Today there is an effort by various people to distract from the Labour leader’s shame by portraying Britain’s former Foreign Secretary, Boris Johnson, as an especially hideous ‘Islamophobe’. This is because in a newspaper article on Monday (which was largely dedicated to criticising countries which have banned full-face coverings) Johnson mentioned in passing that women who wear the burka resemble ‘letter boxes’ and look ‘absolutely ridiculous’. Obviously Boris Johnson didn’t get the memo which says that in diverse, Islamophilic, equality-obsessed Britain the only thing to say about a woman in a full-face covering is that she looks absolutely beautiful, couldn’t be prettier, amazing more people haven’t thought of doing it, etc etc.
Thus somebody called Mohammed Amin who heads the ‘Conservative Muslim Forum’ told the BBC’s Newsnight yesterday, ‘This should have been a good article opposing the Danish niqab ban.
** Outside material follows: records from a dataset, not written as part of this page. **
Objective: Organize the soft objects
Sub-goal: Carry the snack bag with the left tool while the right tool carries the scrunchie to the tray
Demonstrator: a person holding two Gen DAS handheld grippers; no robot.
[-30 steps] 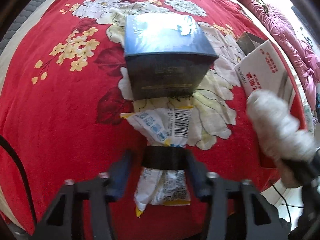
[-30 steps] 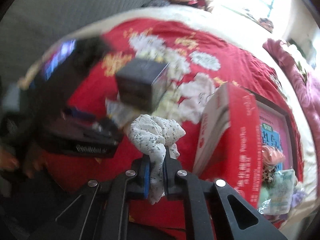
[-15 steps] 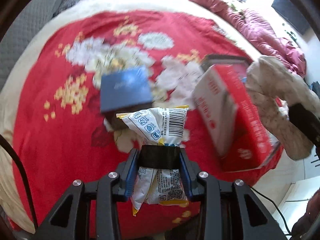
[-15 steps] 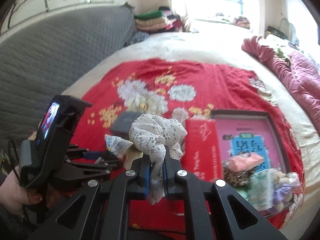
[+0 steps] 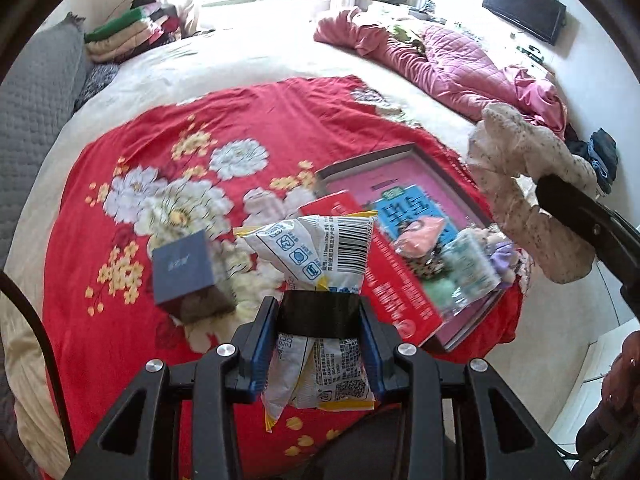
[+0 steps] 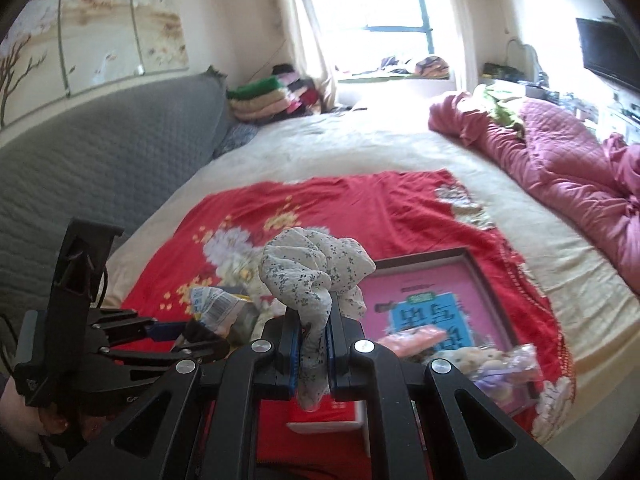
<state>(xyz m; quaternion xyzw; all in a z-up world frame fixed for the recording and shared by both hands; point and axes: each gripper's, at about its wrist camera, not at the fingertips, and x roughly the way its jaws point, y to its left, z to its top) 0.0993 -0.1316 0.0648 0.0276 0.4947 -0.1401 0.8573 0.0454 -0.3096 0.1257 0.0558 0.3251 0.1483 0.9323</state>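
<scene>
My left gripper [image 5: 320, 316] is shut on a white and yellow snack packet [image 5: 320, 252] and holds it up above the red flowered blanket [image 5: 200, 120]. My right gripper [image 6: 314, 332] is shut on a white cloth with small dark flowers [image 6: 312, 272], held in the air; the cloth also shows at the right of the left wrist view [image 5: 528, 184]. A dark-rimmed tray with a pink bottom [image 5: 400, 160] lies on the blanket and holds several soft items in pink, green and lilac [image 5: 452, 256]. The left gripper shows in the right wrist view [image 6: 192, 332].
A red box [image 5: 396, 292] lies against the tray's near side. A dark blue box [image 5: 184, 268] stands on the blanket to the left. A pink quilt [image 6: 560, 160] is bunched on the bed's far right. A grey padded headboard [image 6: 100, 152] is on the left.
Both grippers have risen well above the bed with their loads. The left one closed on the snack packet and lifted it off the blanket. The tray and room have come into view.
</scene>
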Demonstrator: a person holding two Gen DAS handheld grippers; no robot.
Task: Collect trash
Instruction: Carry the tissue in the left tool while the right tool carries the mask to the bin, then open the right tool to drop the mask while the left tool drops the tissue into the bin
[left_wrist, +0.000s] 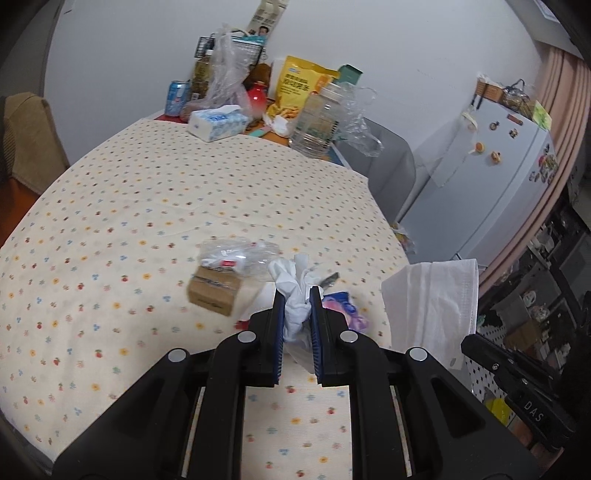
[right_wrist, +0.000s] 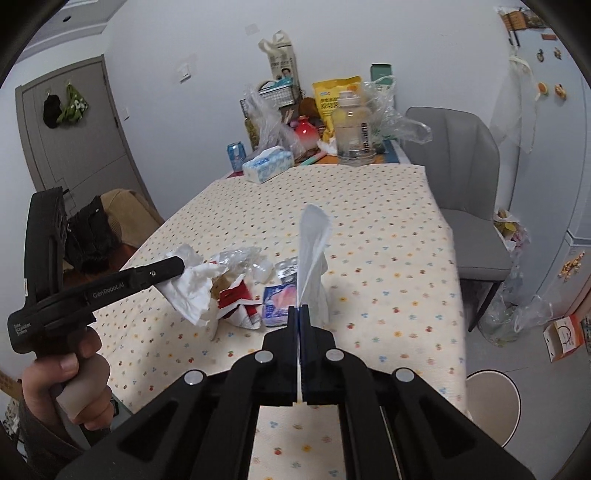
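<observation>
My left gripper (left_wrist: 297, 291) is shut on a crumpled white tissue (left_wrist: 295, 295) and holds it above the flowered tablecloth (left_wrist: 147, 221); the right wrist view shows it (right_wrist: 192, 280) at the left. My right gripper (right_wrist: 300, 307) is shut on a flat white tissue sheet (right_wrist: 312, 251) that stands upright; the left wrist view shows the sheet (left_wrist: 432, 295) at the right. On the cloth lie a small cardboard box (left_wrist: 214, 291), clear plastic wrap (left_wrist: 236, 254), a red and white wrapper (right_wrist: 236, 299) and a blue and pink packet (right_wrist: 277, 301).
At the table's far end stand a tissue box (right_wrist: 267, 164), a can (right_wrist: 236, 153), a clear bottle (right_wrist: 352, 136), a yellow snack bag (right_wrist: 334, 96) and plastic bags. A grey chair (right_wrist: 465, 184) and a white fridge (left_wrist: 480, 184) are to the right.
</observation>
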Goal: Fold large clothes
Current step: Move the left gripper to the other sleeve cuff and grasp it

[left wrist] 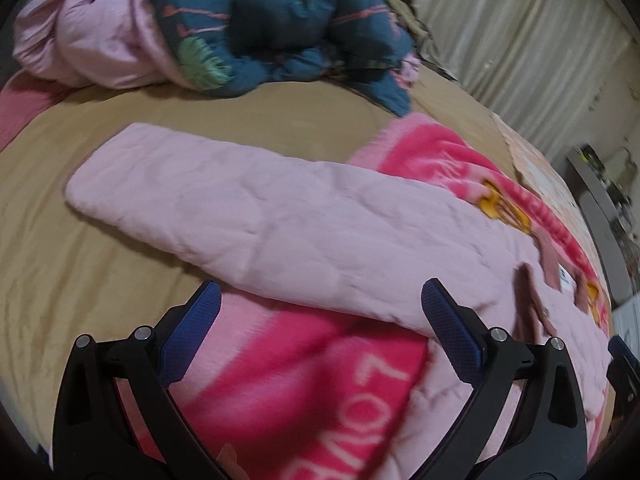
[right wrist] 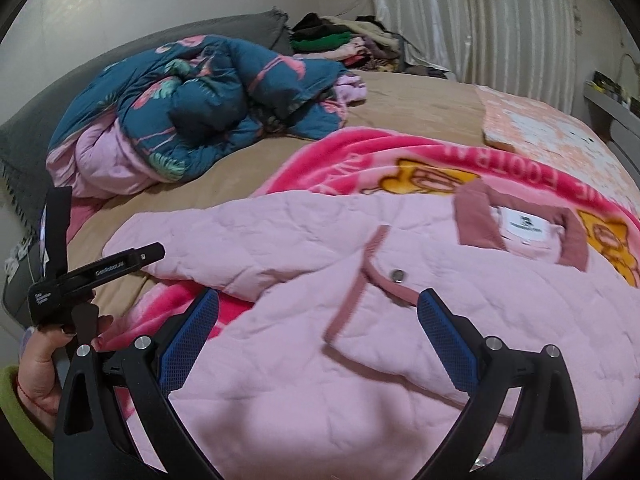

But instead Boris spent about half the article slagging off Muslim women.’ The first part of which suggests that we’re all completely agreed that the Danes are wrong, and the second part of which is provable rubbish.
Meantime the Labour party’s Naz Shah – along with Jess Phillips and others – has decided to try to escalate the ‘letter box’ comment. Ms Shah has even written to the Conservative Party Chairman, Brandon Lewis, insisting that the party put Boris Johnson into mandatory ‘diversity training’. I presume that this training is now so perfected that anyone who goes into it is guaranteed to come out saying that far from looking ridiculous, women in burkas are in fact mega-hot and total babes. We’ll see. In any case it would be easier to listen to talk of mandatory diversity training for ‘Islamophobia’ if it was not pushed by Naz Shah, who has a recent history of anti-Semitism so extreme that the modern Labour party suspended her for her anti-Semitism a couple of years ago. Which is quite a feat.
Anyway, they all know what they are doing, these people. Some of them are simply trying to defend their religion (including, surprisingly, the most regressive versions of their religion) from any and all criticism. The far-left, meantime, are simply trying to cover for the fact that on an average Sunday it is no longer especially newsworthy that their leader should be exposed as having yet another affiliation with yet another Holocaust denier. A Holocaust denier, incidentally, who chose in adulthood to convert to Islam. Who knows why he might have done that? Or who would dare to speculate?
In any case, perhaps these cynical little tactics of the far-left will work. Or perhaps they will not. We must hope they do not.